Ilmu ini merupakan jurus khas tipe kelincahan, dan menjadi pilihan pertama Wang Chong untuk menguasai teknik semacam itu. Meski sulit dilatih dan tidak bisa meningkatkan kekuatan fisik seorang pejuang, namun bagi Wang Chong, ilmu ini sangat cocok dipadukan dengan jurus “Satu Kata Rantai Tebasan”.
Begitu “Enam Lengan Ilahi” dipadukan dengan jurus “Satu Garis Tebasan Berantai”, kekuatan jurus itu meningkat berlipat ganda. Dalam waktu yang sama, jika sebelumnya Wang Chong hanya mampu menebas satu kali, kini ia bisa melancarkan enam tebasan berantai secepat kilat, dan daya hancurnya pun meningkat berkali-kali lipat.
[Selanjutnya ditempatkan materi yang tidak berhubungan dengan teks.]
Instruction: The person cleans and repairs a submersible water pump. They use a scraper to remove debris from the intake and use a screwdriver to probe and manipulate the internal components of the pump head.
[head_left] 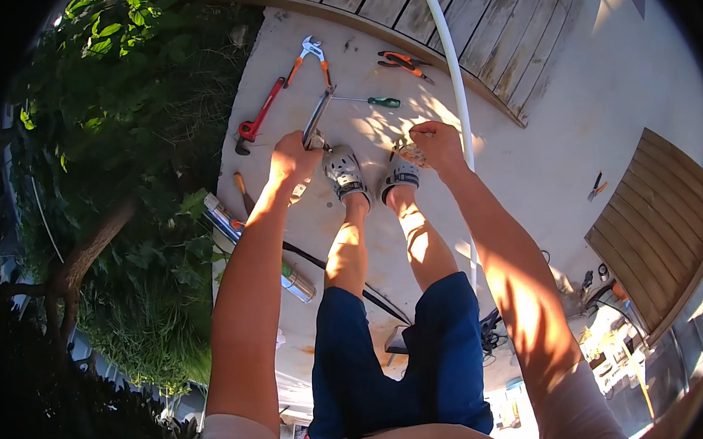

Yang lebih penting, “Enam Lengan Ilahi” hanyalah tingkat dasar. Selanjutnya, jurus ini bisa ditingkatkan menjadi “Dua Belas Lengan Ilahi”, “Dua Puluh Empat Lengan Ilahi”, hingga puncaknya: “Tiga Puluh Enam Lengan Ilahi”.
Tanpa perlu menaikkan tingkat kultivasi, jurus ini mampu membuat kekuatan Wang Chong melonjak ke tingkat yang sulit dibayangkan.
Mengingat kembali inti dari “Enam Lengan Ilahi” di dalam benaknya, Wang Chong duduk bersila, lalu segera menenangkan diri.